Lawson Veeney, owner of Lawson's Nightclub on the corner of Willow Street and Clarke Avenue, supports the city's actions.

"Before they started clearing up the street, there used to be wine bottles on my step," said Lawson, who is black. "The police are doing a fine job. They have never messed with any of my customers that I know of."

And Police Chief Norwood Wimbrow denies that his 11-man force uses selective enforcement.

"We don't harass people -- we just get drunks off the street," he said. "This suit is a big joke. The plaintiffs are not the people of Pocomoke. They are tramps."

But some believe the city has gone too far and is harassing blacks who are not breaking the law.

Keith Chesser, who runs Spide's Fish Market on the corner of Willow Street and Clark Avenue, is one of those. Four of the five plaintiffs named in the case sit on a stoop across the street from his market, he said, and he has seen them harassed by police. His business has been hurt substantially by the police sweeps, he said.

"This is the only corner where they have police cars here," said Chesser, who is white. "They can't run this town like it was 40 years ago."

Two of the plaintiffs who sit across from Spide's say they have been criticized by police for doing nothing more than being on the street. One of them lives in the building whose steps they frequent.

"We live here and like to sit on the steps," said Stanley Johnson, 65. "But they come up to us and say, 'Go up to your room.' "

Lester Aydelotte, 51, said he has been stopped by police for walking up and down the street. "I was told I couldn't stand on the street," he said. "I have a bad leg," he added, motioning toward it with a cane, "and the doctor said I have to walk. I walk two miles a day."

The other plaintiffs are Johnson's brother John, Ronnie Dennis and Samuel Holland.

The antiloitering law dates to 1969, but was not enforced until late last year when the city government began using it as part of its downtown improvement plan. City officials claim they stopped enforcement early this year when they discovered parts of it were unconstitutional, but plaintiffs interviewed said the city stopped enforcing it only about two weeks ago.

Lippoldt, owner of Western Auto on Market Street for 15 years, rents a warehouse that faces Clarke Avenue. Although he tried to turn the warehouse into a bicycle store, he said, complaints by customers about being disturbed by drunks and loiterers forced him to close it. Other business owners also urged the city to do something about the frequent drunken behavior in the area, he said.

"All we're trying to do is get the sidewalks clear, so people are not spat upon or cussed at," he said.

But other residents are not as trusting of the city's motives.

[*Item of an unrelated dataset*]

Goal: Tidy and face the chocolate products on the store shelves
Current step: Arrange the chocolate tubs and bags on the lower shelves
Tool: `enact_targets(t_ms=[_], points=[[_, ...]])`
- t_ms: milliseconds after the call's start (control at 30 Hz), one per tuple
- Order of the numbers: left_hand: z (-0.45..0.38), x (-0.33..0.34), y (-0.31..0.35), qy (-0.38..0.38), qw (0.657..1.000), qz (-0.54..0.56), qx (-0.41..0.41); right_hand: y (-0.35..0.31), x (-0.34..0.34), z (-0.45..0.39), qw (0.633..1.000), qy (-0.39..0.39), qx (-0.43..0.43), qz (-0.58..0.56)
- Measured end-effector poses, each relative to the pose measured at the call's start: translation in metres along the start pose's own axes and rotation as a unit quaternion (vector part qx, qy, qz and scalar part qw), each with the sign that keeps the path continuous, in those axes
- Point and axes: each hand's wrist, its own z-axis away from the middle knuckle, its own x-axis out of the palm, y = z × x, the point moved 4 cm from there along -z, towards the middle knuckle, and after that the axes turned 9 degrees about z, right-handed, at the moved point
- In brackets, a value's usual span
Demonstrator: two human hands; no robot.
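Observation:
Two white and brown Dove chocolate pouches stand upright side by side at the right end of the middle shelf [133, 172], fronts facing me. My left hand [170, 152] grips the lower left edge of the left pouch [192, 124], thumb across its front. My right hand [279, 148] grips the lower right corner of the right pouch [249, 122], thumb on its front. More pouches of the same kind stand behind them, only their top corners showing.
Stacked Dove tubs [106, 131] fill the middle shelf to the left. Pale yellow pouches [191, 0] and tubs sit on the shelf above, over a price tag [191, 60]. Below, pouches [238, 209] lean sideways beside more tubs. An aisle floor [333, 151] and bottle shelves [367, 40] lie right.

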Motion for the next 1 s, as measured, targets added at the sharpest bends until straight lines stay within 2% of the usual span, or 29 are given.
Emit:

Police Officer Steve Jordan, who is white, said enforcement of public drinking laws are selective. "The uniformity is not there," he said. "We're supposed to patrol the whole area. Some officers do it, and some don't."

His wife Yvonne said the city was right to enforce public drunkenness laws, but added that the enforcement "is out of control."

"The only crime those people have committed is . . . they're black and they're poor," she said. "You have to protect people's rights at the grass-roots level because soon we're not gonna have any rights.